An iOS application engineer who’s been utilizing the name ‘Animoji’ since 2014, and enlisted it as a U.S. trademark that year, is now suing Apple for trademark encroachment. Apple declared Animoji as a feature highlight of the iPhone X a month ago.
He guarantees that Apple knew about his trademark because his application has been in the iOS application store since 2014 and, he asserts because the company attempted to purchase the name.
The iOS App Store page for Enrique Bonansea’s Animoji application demonstrates it as following (updated in September 2014).
Instantly reach the people you care about with fun, fully-custom, animated messages. Animoji is a fast, free and easy-to-use tool to animate your text and email messages. Create your own animated text; using any characters, in any language, including emojis. Then send your text via Messages or Mail. The recipient doesn’t need to have Animoji installed to receive the animated message!

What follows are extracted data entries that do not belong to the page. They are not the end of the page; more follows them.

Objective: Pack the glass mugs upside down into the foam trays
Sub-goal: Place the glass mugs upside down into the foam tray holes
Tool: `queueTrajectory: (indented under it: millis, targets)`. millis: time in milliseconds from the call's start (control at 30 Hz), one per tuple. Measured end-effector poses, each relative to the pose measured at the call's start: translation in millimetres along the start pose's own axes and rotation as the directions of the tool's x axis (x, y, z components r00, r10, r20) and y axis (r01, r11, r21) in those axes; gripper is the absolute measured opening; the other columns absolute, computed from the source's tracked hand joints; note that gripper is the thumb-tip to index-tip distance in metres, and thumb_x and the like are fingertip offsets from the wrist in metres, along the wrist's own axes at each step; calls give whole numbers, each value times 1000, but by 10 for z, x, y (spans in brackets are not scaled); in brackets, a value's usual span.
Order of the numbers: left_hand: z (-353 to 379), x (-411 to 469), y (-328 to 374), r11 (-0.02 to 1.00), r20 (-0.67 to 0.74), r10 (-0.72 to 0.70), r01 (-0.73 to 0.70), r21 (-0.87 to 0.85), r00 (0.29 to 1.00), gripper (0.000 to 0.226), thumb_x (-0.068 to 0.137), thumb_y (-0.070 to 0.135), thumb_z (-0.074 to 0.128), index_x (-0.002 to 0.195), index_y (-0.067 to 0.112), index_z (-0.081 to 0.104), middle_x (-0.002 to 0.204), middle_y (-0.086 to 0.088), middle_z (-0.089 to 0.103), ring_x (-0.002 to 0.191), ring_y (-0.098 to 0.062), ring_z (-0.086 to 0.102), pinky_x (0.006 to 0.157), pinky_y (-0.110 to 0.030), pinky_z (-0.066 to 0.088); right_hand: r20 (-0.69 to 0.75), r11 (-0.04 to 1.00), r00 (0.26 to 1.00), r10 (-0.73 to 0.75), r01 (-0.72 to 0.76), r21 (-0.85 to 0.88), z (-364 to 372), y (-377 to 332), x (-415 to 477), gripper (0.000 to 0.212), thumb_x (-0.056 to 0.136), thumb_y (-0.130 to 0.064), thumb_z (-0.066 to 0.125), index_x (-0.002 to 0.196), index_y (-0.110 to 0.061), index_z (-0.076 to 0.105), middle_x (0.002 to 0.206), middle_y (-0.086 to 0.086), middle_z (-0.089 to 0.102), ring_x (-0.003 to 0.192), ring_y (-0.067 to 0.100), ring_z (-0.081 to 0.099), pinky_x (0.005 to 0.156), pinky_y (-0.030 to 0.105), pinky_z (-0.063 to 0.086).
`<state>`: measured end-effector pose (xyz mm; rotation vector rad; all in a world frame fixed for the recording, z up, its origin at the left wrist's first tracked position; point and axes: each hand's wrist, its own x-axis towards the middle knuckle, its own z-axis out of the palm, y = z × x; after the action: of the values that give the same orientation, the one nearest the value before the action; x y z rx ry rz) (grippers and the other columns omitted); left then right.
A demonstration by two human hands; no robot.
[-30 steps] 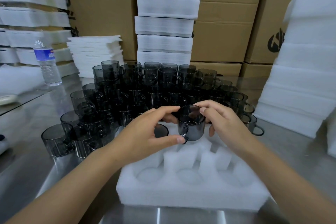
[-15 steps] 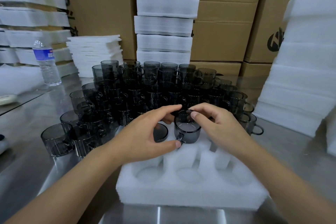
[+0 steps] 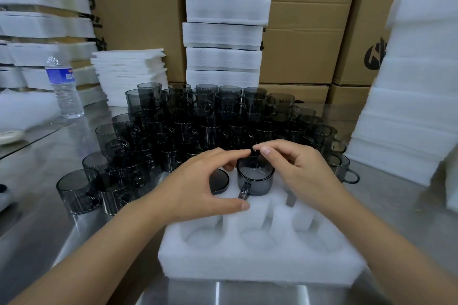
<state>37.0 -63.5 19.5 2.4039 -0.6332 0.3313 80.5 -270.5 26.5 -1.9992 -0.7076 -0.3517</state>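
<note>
Left hand and right hand grip the inverted smoked-glass mug, half sunk in the far middle pocket of the foam tray. I'd press evenly, handle lined up with its slot.

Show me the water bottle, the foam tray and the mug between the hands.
water bottle (image 3: 60, 76): head view, on its blue label.
foam tray (image 3: 260, 270): head view, on its near wall.
mug (image 3: 260, 184): head view, on its side wall.
</note>
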Motion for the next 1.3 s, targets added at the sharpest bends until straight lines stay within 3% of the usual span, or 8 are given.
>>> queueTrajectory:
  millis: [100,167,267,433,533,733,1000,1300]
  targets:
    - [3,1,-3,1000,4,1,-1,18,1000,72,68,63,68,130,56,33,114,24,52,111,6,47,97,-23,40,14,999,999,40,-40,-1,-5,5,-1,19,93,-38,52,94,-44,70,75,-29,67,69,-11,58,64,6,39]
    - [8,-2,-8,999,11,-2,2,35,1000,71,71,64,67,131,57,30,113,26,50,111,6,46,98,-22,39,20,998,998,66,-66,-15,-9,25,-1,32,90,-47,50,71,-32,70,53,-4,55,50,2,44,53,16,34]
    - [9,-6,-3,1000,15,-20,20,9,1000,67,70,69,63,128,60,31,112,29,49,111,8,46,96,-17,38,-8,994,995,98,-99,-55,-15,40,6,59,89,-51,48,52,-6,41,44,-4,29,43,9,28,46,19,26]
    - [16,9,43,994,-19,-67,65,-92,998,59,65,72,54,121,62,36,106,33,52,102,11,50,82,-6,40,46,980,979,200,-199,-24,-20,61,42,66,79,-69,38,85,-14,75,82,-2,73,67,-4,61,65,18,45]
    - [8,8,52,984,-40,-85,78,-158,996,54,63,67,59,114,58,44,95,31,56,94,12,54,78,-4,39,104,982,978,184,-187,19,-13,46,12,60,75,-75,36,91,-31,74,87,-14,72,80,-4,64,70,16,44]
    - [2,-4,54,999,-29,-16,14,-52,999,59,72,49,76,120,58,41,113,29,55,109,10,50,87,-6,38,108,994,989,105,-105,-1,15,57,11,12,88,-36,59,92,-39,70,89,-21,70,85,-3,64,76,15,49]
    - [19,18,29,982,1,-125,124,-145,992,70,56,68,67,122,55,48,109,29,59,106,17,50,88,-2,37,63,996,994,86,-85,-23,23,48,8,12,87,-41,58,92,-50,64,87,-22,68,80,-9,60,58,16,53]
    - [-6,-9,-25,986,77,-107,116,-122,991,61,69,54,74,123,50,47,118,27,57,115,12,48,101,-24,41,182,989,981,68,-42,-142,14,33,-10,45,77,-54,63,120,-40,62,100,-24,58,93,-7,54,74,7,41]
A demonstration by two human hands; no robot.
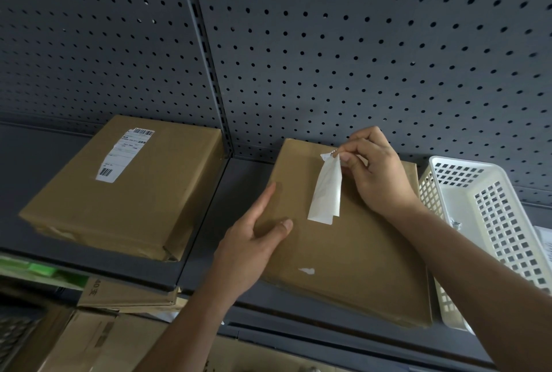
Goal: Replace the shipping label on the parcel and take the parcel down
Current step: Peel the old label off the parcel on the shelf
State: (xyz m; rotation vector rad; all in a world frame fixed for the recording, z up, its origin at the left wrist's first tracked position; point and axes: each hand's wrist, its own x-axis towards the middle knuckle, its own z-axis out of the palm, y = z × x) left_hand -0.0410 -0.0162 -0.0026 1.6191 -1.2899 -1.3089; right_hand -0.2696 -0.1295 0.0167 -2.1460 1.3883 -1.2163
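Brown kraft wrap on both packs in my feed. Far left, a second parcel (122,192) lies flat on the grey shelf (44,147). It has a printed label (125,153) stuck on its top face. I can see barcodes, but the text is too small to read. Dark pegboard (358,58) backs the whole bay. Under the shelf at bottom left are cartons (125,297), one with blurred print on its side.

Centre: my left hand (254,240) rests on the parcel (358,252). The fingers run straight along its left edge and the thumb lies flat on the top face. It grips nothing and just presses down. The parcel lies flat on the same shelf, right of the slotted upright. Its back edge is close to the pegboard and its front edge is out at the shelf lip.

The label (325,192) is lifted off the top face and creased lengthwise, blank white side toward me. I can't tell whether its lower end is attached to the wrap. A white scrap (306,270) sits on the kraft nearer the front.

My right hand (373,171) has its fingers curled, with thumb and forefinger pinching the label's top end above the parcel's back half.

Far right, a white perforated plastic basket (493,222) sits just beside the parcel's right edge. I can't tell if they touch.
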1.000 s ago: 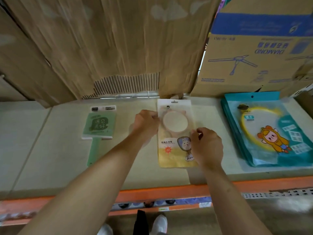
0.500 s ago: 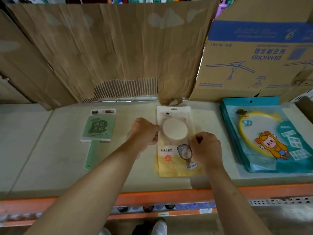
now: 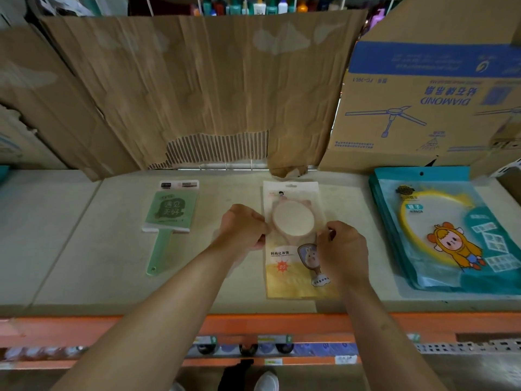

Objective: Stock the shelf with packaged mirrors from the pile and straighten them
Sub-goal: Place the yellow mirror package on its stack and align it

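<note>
squaring up the cream mirror pack, mid-shelf

cream mirror pack (image 3: 293, 244) lies flat on the shelf (image 3: 84, 249), centre, hang-hole end far, bottom edge close to the near lip. both hands are on it. the left hand (image 3: 245, 228) has its fingers curled onto the pack's left edge, level with the round mirror. the right hand (image 3: 342, 249) pinches the right edge a bit nearer. a grip on opposite edges lets the pack be rotated and slid without lifting, so i read this as the straighten step, not placement.

it looks nearly square to the shelf front, its long axis running near-to-far like its neighbours. the green handled mirror (image 3: 169, 218) is well apart to the left, handle pointing near. the teal mirror stack (image 3: 451, 235) is apart to the right and already several packs deep. label-up, header-far seems to be the facing convention, which is likely why the cream pack sits this way.

the cardboard sheet (image 3: 197, 88) and fan carton (image 3: 423, 94) wall off the far side and act as a backstop. the supply pile isn't in view.
</note>
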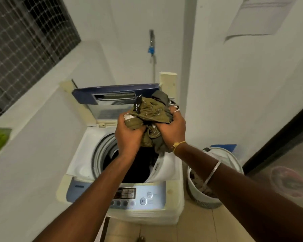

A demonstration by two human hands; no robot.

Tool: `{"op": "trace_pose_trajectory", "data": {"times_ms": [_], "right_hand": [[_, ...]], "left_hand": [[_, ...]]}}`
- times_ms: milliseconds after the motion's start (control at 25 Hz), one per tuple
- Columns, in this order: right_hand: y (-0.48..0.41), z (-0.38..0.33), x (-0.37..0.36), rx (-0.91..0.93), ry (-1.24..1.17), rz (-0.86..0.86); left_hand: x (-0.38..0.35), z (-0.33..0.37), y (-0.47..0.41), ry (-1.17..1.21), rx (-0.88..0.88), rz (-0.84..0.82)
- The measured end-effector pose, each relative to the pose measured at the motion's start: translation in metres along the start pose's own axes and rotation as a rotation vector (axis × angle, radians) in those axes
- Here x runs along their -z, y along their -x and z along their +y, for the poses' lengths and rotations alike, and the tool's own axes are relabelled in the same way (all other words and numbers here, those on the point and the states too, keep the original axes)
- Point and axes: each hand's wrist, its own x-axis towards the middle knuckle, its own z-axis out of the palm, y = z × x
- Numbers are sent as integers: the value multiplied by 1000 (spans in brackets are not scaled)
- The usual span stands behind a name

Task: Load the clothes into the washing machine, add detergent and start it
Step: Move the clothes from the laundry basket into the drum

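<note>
A white top-loading washing machine [80, 152] stands in front of me with its blue lid [112, 93] raised at the back. Both hands hold a bundle of olive-green clothes [152, 110] above the open drum [140, 168]. My left hand [129, 135] grips the bundle's left side and my right hand [171, 126] grips its right side. Dark laundry lies inside the drum, and a white garment [164, 168] hangs over its right rim. The control panel [129, 194] with buttons faces me at the machine's front.
A white laundry basket [199, 194] holding more clothes stands on the tiled floor right of the machine, under my right forearm. A white ledge runs along the left wall below a netted window [24, 41]. A tap with a blue fitting [151, 49] is on the back wall.
</note>
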Motion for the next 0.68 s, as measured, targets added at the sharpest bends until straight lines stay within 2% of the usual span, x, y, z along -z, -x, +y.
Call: {"op": "trace_pose_trajectory", "data": {"times_ms": [120, 240, 280, 360, 400, 440, 560, 680], "right_hand": [[11, 17, -64, -37, -28, -56], [18, 68, -118, -147, 117, -101], [20, 92, -131, -243, 218, -128], [26, 136, -151, -563, 436, -244], [30, 149, -156, -721, 466, -305], [33, 158, -157, -800, 459, -348], [32, 166, -157, -839, 427, -349], [24, 160, -151, -825, 425, -299]], "left_hand": [[43, -47, -30, -38, 53, 13], [76, -121, -62, -124, 198, -179], [82, -149, -71, -167, 247, -287], [89, -197, -86, -339, 330, -476], [89, -215, -92, -414, 360, -534], [87, -226, -95, -452, 382, -574], [80, -235, -102, -450, 426, -652], [66, -224, -102, -428, 417, -650]]}}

Bonansea connected through his company emonster Inc to enlist the trademark in August 2014, and it was conceded in March 2015.
This is a textbook case of willful, deliberate trademark infringement. With full awareness of Plaintiffs’ ANIMOJI mark, Apple decided to take the name and pretend to the world that “Animoji” was original to Apple. Far from it. Apple knew that Plaintiffs have used the ANIMOJI mark to brand a messaging product available for download on Apple’s own App Store. Indeed, Apple offered to buy Plaintiffs’ mark but was rebuffed. Instead of using the creativity on which Apple developed its worldwide reputation, Apple simply plucked the name from a developer on its own App Store. Apple could have changed its desired name prior to its announcement when it realized Plaintiffs already used ANIMOJI for their own product. Yet Apple made the conscious decision to try to pilfer the name for itself — regardless of the consequences.
Bonansea said that he was approached by more than one company endeavoring to purchase the trademark, and he says he ‘believes these attempted purchasers of Animoji were fronts for Apple.’ As additional proof that Apple knew about the trademark, he asserts that he requested Apple to remove from the App Store different applications encroaching his trademark, and that Apple agreed to his request.
The claim expresses that Apple endeavored to drop the trademark in light of the fact that the company which documented the trademark did not exist at the time.
Bonansea is looking for an order keeping Apple from utilizing the name, and he is also seeking for harms adding up to all advantages and benefits attributable to use of the name.